2023年02月18日 05時18分24秒 | 創作・本の紹介
佐々木ひとみさまは、仙台で東日本大震災に遇われました。
その時の体験をもとにした新刊です。

 四年生の友樹も中学生のおねえちゃん・絵美も、地元のお菓子「がんづき」が大好き。
 家族でじゃんけんをして、勝った人が大きいのを取るのがルールだ。
 そんな夢を見て起きたら、震災で崩れた部屋で寝ていたのに気づく。
 頭の上ではブロロロロロとヘリコプターが飛び交い、
 電気もガスも水道も止まり、食糧も底を突きそうな生活。 
 「布袋屋のかんづき、食べたいなぁ」と言っても食べられない。
 なんとか家族全員無事だったが、
 笹かまぼこ会社に勤めるお父さんは従業員の安否を確認するために本社と工場に行くという。
 ラジオから聞こえるニュースでは、津波で壊滅状態の地区もあり……。

震災での不便さ、不安さが、リアルに伝わってきた。
石油ストーブで煮炊きをしてご飯を作り、風呂の残り水をトイレに使う。
ラップをかけて食器を洗わなくていいようにする。
お父さんのメモもところどころにのっており、仕事人と震災のリアルも伝わってくる。

「それじゃあ、杜野家の『がんばろう週間』をはじめるぞ」とお父さん。
こんな危機的状態だからこそ見えてくる家族の力がすごかった。
お父さんが帰れず友樹が泣きそうになるところもぐっときた。
笑顔でいようとするお母さんも良かったし、元気が出るよう派手な色の服を着るとなりのおばあちゃんも良かったな。

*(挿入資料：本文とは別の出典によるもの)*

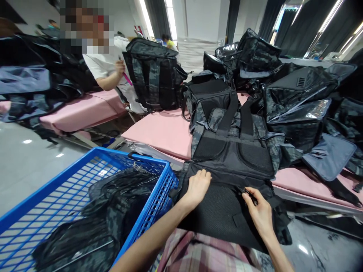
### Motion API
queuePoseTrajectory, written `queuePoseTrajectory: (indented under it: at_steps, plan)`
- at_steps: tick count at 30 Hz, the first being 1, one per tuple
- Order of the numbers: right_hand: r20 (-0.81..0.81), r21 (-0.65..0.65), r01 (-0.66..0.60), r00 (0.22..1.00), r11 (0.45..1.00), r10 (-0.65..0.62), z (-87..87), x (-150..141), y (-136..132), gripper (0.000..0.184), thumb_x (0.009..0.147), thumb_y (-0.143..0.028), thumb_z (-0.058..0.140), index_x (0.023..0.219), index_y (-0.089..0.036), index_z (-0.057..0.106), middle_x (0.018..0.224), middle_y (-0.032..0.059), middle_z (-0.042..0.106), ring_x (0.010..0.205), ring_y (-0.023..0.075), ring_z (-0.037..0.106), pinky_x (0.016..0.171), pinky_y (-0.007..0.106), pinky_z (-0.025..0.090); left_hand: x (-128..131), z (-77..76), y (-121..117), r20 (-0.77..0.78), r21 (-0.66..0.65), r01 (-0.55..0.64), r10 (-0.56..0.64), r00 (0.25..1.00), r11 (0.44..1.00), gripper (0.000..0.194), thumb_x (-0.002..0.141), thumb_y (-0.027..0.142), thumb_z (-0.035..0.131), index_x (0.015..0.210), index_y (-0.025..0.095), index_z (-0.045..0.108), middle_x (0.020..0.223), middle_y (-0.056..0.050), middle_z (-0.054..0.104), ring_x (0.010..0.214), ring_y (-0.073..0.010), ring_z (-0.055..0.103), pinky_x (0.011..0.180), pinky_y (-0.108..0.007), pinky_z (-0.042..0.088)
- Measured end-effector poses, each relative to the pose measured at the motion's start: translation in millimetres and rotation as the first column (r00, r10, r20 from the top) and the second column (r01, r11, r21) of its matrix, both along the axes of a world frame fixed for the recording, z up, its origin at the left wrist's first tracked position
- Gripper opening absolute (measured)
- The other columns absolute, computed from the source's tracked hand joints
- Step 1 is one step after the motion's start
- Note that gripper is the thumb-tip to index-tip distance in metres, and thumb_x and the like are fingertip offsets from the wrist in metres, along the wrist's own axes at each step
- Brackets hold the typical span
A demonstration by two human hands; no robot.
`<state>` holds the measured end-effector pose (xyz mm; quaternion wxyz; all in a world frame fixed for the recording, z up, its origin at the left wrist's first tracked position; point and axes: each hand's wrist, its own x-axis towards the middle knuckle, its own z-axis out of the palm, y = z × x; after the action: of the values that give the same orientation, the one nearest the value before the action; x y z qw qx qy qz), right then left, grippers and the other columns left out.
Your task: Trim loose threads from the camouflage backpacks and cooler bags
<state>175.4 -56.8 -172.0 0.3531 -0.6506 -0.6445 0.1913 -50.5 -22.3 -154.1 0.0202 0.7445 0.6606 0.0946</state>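
Note:
A black and dark-camouflage backpack (227, 204) lies with its padded mesh back panel facing up, partly on the pink table and partly hanging over the edge toward my lap. My left hand (200, 186) is closed on the bag's fabric near the top of the mesh, with the fingertips curled out of sight. To the right, my right hand (259, 209) pinches a small dark item at the mesh edge, too small and dark to name. Beyond both hands, two broad black straps (228, 117) run up over the bags.
At my left stands a blue plastic basket (167, 170) with dark bags inside. More backpacks (295, 94) pile up on the pink table (161, 132). An upright backpack (154, 73) stands at its far side, near a person in white (99, 66) holding something pink.

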Motion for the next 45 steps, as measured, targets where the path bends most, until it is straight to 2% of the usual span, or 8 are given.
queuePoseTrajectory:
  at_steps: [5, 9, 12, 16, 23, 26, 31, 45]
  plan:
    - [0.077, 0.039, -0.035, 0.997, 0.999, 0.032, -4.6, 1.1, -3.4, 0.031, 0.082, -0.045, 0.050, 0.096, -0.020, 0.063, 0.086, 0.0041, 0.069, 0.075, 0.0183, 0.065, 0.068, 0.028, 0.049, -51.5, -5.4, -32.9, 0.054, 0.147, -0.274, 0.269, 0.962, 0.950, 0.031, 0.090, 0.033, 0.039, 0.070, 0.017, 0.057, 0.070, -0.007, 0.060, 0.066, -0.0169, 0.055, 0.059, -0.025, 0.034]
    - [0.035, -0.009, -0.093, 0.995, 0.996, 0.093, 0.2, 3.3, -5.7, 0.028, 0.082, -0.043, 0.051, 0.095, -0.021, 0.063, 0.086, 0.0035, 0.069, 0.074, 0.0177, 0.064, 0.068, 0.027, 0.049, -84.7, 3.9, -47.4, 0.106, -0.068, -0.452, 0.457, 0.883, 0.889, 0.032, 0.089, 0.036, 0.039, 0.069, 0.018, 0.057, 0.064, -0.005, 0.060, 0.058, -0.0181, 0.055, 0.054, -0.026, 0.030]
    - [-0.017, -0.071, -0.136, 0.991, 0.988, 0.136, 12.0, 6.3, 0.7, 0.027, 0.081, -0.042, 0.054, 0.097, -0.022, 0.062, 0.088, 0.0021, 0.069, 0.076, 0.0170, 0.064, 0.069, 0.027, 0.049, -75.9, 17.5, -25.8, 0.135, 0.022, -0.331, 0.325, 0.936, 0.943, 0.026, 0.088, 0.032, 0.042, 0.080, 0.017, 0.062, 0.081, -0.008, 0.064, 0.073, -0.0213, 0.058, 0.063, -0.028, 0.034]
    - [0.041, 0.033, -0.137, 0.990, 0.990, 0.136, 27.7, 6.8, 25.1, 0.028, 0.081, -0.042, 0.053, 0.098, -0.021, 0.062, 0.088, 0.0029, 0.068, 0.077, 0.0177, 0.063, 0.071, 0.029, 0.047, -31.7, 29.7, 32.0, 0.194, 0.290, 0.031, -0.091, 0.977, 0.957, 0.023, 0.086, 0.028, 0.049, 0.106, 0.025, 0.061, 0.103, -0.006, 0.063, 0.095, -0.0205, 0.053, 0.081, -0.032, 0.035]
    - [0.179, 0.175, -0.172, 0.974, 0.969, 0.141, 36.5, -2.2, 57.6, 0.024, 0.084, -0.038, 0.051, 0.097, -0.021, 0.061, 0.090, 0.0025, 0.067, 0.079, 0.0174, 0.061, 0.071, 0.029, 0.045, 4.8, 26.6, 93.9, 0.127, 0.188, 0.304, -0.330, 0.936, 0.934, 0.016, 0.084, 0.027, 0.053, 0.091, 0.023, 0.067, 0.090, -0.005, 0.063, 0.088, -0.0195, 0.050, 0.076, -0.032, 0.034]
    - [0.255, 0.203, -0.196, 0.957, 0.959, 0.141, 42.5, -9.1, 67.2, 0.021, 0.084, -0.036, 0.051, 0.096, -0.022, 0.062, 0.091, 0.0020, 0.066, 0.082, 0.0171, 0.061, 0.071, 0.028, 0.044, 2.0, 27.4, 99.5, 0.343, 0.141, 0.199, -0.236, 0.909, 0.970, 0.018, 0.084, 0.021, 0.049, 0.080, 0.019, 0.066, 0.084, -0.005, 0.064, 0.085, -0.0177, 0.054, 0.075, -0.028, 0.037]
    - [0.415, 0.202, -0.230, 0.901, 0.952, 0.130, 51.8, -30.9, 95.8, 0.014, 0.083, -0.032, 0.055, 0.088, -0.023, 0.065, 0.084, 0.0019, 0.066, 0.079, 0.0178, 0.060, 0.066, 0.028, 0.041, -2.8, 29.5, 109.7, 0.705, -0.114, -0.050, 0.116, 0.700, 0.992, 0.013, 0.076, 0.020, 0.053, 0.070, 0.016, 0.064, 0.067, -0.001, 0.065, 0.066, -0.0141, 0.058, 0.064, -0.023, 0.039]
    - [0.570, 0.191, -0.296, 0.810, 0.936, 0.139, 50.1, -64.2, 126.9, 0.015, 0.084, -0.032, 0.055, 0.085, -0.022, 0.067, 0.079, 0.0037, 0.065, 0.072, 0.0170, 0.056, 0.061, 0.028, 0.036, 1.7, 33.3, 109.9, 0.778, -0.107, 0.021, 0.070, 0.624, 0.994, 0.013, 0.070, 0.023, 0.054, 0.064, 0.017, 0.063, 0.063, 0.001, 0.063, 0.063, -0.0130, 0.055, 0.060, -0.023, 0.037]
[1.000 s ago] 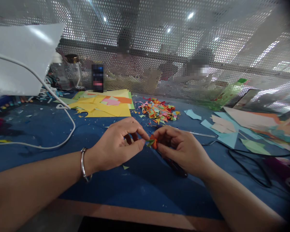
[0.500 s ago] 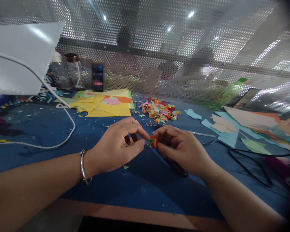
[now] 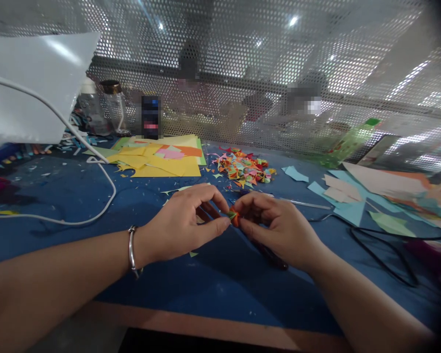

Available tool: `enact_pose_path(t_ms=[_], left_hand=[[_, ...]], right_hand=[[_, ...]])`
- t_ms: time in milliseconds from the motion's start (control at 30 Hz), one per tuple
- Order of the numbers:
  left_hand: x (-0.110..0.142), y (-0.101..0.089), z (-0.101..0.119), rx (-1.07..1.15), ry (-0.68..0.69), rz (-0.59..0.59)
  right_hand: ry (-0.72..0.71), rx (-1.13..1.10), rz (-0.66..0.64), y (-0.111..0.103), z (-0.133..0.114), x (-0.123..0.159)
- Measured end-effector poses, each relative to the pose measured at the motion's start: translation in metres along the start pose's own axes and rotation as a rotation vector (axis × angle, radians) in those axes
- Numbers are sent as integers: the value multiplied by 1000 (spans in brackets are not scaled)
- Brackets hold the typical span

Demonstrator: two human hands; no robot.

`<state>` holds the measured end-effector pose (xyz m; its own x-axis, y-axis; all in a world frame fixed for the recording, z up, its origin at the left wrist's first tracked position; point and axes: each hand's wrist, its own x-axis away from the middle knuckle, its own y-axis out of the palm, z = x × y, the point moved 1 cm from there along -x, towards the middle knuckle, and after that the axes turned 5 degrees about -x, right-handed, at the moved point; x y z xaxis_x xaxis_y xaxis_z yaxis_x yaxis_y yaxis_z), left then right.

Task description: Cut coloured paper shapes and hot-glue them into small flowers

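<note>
My right hand (image 3: 279, 223) pinches a small folded piece of orange and green paper (image 3: 234, 216) between thumb and fingertips. From the other side, the thumb and index finger of my left hand (image 3: 191, 215) close around its green end. Both hands hover just above the blue tabletop (image 3: 213, 294), a silver bangle (image 3: 133, 250) on the left wrist. Partly hidden beneath my right hand lies a long dark tool (image 3: 275, 259) of a kind I cannot make out. Ahead of the hands is a heap of small multicoloured paper pieces (image 3: 246, 166).
Yellow paper sheets (image 3: 183, 168) lie back left near a phone (image 3: 150, 117) and bottles (image 3: 113, 110). A white cable (image 3: 112, 193) loops at left. Blue, pale and green paper (image 3: 353, 208) and a black cable (image 3: 382, 260) lie right. A perforated metal screen (image 3: 228, 63) stands behind.
My left hand has moved slightly right, its fingertips closer in on the green end of the folded paper. The right hand keeps its grip in nearly the same place.
</note>
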<state>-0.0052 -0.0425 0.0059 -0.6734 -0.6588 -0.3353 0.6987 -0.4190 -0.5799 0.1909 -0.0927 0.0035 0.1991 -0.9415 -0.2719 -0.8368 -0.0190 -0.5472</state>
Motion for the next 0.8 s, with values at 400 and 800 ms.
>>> enact_pose_path(t_ms=[400,800], left_hand=[[-3,4,-9,144,-70,-14],[-3,0,-5,-108,112,71]], right_hand=[[-12,26,-27,0,0,0],[-2,4,-26,1,0,1]])
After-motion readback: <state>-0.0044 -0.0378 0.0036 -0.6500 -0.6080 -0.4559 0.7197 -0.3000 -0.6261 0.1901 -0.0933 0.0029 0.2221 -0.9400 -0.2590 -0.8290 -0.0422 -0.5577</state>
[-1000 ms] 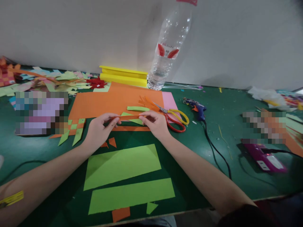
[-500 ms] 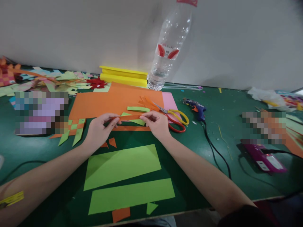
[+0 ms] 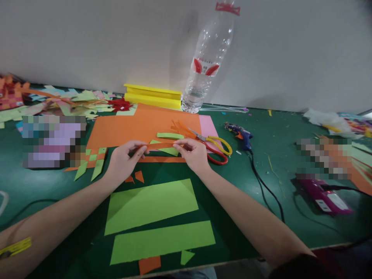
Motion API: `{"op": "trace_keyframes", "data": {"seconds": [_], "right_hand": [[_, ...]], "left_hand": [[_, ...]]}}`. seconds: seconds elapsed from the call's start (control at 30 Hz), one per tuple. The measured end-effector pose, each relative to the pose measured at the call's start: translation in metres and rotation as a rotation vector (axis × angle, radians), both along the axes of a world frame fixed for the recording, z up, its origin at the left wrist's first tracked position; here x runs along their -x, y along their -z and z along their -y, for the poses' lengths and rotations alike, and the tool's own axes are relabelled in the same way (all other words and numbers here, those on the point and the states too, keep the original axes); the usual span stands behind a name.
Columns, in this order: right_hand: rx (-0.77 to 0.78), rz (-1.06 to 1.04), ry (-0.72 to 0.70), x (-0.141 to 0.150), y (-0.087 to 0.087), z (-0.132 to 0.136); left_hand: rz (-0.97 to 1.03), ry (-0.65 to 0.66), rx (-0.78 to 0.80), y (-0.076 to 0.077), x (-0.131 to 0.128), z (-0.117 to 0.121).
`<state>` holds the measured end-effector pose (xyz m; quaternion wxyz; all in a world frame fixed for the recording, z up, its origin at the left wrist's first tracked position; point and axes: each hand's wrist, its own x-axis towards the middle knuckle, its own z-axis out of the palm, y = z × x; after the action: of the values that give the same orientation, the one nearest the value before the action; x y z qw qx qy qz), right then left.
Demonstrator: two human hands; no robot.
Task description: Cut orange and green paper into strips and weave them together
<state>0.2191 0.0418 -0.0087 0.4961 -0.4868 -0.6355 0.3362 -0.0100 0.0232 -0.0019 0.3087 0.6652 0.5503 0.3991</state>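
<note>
Between my two hands an orange paper strip is stretched level above the table. My left hand pinches its left end, and my right hand pinches its right end. Below it a second orange strip lies on the green tabletop. Just behind are short green strips on a large orange paper sheet. Scissors with yellow and red handles rest right beside my right hand. Left of my left hand lies a woven orange and green paper piece.
Two green paper sheets lie near the front edge. A blue glue gun with a black cable is at right, beyond it a magenta power socket. A plastic bottle and a yellow folded piece stand at the back wall.
The view has shifted slightly, so everything sits a little lower in it. Both hands keep the same pinch on the orange strip, with no other clear movement.
</note>
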Motion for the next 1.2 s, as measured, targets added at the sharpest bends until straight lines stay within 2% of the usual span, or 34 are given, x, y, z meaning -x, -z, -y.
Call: {"op": "trace_keyframes", "data": {"seconds": [0.2, 0.33, 0.43, 0.57, 0.93, 1.1, 1.2], "right_hand": [[0.019, -0.017, 0.031, 0.0, -0.003, 0.001], [-0.074, -0.076, 0.181, -0.006, -0.005, -0.001], [-0.137, -0.109, 0.31, -0.013, -0.003, -0.005], [-0.164, -0.087, 0.367, -0.019, 0.002, -0.01], [-0.221, 0.135, 0.287, -0.015, -0.005, 0.003], [-0.308, 0.362, 0.204, -0.016, -0.001, 0.005], [-0.375, 0.585, 0.174, -0.018, -0.004, 0.004]], "left_hand": [[0.011, 0.021, -0.001, 0.001, 0.001, 0.0], [-0.012, 0.03, 0.001, -0.001, 0.0, 0.001], [-0.117, 0.06, -0.035, -0.002, 0.0, 0.002], [-0.315, 0.093, -0.162, -0.003, 0.0, 0.004], [-0.407, 0.127, -0.305, 0.001, -0.001, 0.005], [-0.413, 0.122, -0.298, -0.001, -0.002, 0.006], [-0.4, 0.123, -0.267, -0.006, 0.001, 0.008]]}}
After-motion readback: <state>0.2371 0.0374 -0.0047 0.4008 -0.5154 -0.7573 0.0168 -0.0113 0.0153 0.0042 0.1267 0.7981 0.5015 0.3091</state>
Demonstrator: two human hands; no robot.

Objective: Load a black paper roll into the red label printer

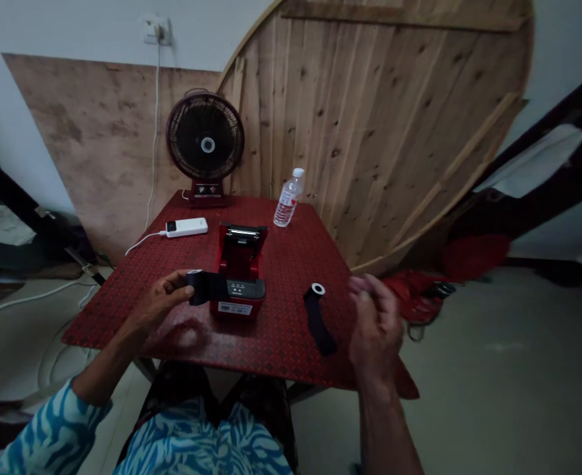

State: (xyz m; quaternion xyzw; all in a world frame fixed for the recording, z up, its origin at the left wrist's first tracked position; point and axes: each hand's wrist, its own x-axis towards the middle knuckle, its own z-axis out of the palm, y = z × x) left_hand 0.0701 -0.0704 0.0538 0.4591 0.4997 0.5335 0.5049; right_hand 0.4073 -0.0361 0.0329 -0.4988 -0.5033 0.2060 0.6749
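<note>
My left hand (pixel 167 290) pinches a small roll of black ribbon (pixel 196 287) between thumb and fingers. A loose strip of it stretches right, across the front of a small red and black printer (pixel 238 307). The printer's lid stands up and its inside shows. Further right on the table, a second black ribbon roll (pixel 317 290) with a white core lies with its strip trailing toward the front edge. My right hand (pixel 376 323) is raised beyond that roll, over the table's right edge. Its fingers are curled in against the thumb, slightly blurred; anything between them is hidden.
On the red patterned table (pixel 281 343) stand a clear water bottle (pixel 288 200) and a dark fan (pixel 205 142) at the back. A white power bank (pixel 187 227) with a cable lies at left. A round wooden panel (pixel 370 119) leans behind; red bags (pixel 414 297) lie at right.
</note>
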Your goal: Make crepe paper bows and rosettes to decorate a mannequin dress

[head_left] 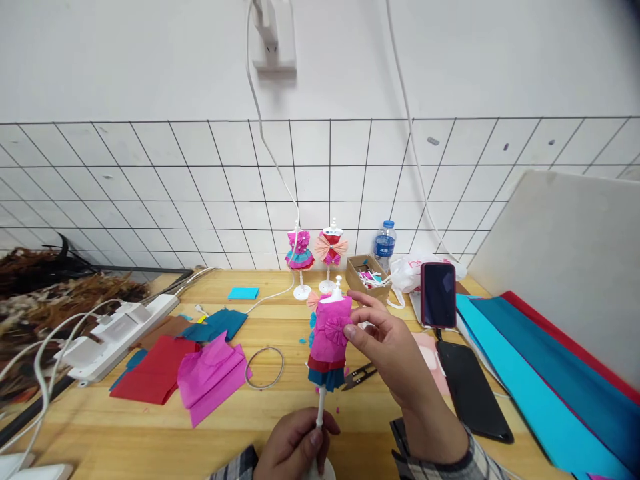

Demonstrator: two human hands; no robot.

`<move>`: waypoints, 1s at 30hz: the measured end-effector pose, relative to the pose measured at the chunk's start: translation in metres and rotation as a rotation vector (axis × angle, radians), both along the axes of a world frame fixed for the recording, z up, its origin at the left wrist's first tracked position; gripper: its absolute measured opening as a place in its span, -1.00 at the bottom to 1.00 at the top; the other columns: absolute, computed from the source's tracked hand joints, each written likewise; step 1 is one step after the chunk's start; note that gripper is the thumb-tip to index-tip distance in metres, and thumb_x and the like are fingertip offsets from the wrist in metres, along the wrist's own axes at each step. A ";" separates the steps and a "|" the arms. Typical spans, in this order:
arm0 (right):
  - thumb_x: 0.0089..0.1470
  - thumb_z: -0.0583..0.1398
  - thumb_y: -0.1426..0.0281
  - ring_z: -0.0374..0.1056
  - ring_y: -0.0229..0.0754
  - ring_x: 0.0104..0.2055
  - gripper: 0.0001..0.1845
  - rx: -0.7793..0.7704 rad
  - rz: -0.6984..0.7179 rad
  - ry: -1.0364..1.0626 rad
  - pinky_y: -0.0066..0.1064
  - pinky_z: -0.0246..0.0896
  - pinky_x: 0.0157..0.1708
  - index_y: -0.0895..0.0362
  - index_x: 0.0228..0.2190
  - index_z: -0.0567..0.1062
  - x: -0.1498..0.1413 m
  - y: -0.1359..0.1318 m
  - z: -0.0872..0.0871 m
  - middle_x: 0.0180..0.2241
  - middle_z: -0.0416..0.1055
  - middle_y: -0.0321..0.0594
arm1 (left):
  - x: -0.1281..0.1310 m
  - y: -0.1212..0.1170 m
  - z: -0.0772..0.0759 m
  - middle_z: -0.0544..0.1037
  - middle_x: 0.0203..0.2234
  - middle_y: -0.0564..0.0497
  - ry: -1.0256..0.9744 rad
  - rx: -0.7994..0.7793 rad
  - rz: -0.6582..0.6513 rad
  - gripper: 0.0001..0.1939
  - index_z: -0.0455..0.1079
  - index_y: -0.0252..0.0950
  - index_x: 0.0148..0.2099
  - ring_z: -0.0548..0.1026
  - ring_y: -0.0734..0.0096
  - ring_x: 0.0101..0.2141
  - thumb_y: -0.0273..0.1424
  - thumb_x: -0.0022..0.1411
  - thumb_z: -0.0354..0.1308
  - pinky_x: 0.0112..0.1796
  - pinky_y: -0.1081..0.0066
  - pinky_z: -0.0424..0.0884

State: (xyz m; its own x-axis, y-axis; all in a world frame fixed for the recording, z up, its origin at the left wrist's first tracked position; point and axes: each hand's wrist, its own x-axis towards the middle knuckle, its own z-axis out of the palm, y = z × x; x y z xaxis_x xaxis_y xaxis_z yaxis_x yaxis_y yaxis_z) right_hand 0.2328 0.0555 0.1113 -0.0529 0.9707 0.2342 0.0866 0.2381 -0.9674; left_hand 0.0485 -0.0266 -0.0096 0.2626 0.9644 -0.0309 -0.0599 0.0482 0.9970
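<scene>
A miniature dress form (338, 293) on a white stand wears a magenta crepe-paper dress with red and blue layers at the hem. Low at the front, my left hand (297, 443) is closed round the stand's pole. On the dress's right side sits a pleated magenta rosette (337, 331). My right hand (387, 343) has its thumb on the rosette's edge, with the index finger stretched past the dress form's shoulder; the other fingertips are partly hidden. Thread snips (359, 377) lie on the table beside the dress form, under my right hand.
Two dressed forms (300, 257) stand by the wall, near a cardboard box (369, 277) and a water bottle (385, 241). Folded paper (215, 377), a metal ring (265, 368) and a power strip (120, 340) lie left. Phones (473, 387) and paper sheets (540, 387) are right.
</scene>
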 end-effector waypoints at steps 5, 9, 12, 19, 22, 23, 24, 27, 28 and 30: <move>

そして、わずかに開いているコンビニやお店に殺到する人たち。
その中で、他の人への思いやりを持って行動できるって大切なこと。
そんなこともこの本で教えていただいた。

いちばん心に残ったのはお店からがんづきを買ってきたお父さんに、
「がんづきだけじゃなくもっといっぱい買ってくればよかったのに」と
友樹が泣き叫んで、お姉ちゃんまでつられて泣いちゃったところ。
何時間も並んでやっと物を買える辛さに耐えた感情が爆発したのだ。
「近所のお年寄りたちのために買わなかったのだ」というお父さん、すばらしい。

読んで震災に遭った時をシミュレーションして、避難グッズを揃えることもできる。
ウェディングキャンドルとか焼酎の大きなペットボトルが活躍するのも楽しい。
ダンボール箱にポリ袋をかぶせて水入れにするのも、
ソーラーのガーデンライトも、実際に役立ちそう。

書くことで悲しみがよみがえってくることもあったはず。
佐々木ひとみさま、よく書かれました! がんばりましたね!
って、ひとみさまを賞賛したいと思います。

佐々木ひとみさま、ますますのご活躍を!

昨日の小児科外来はまたインフルエンザだけだった。
しかしノロのような胃腸炎も多いなあ。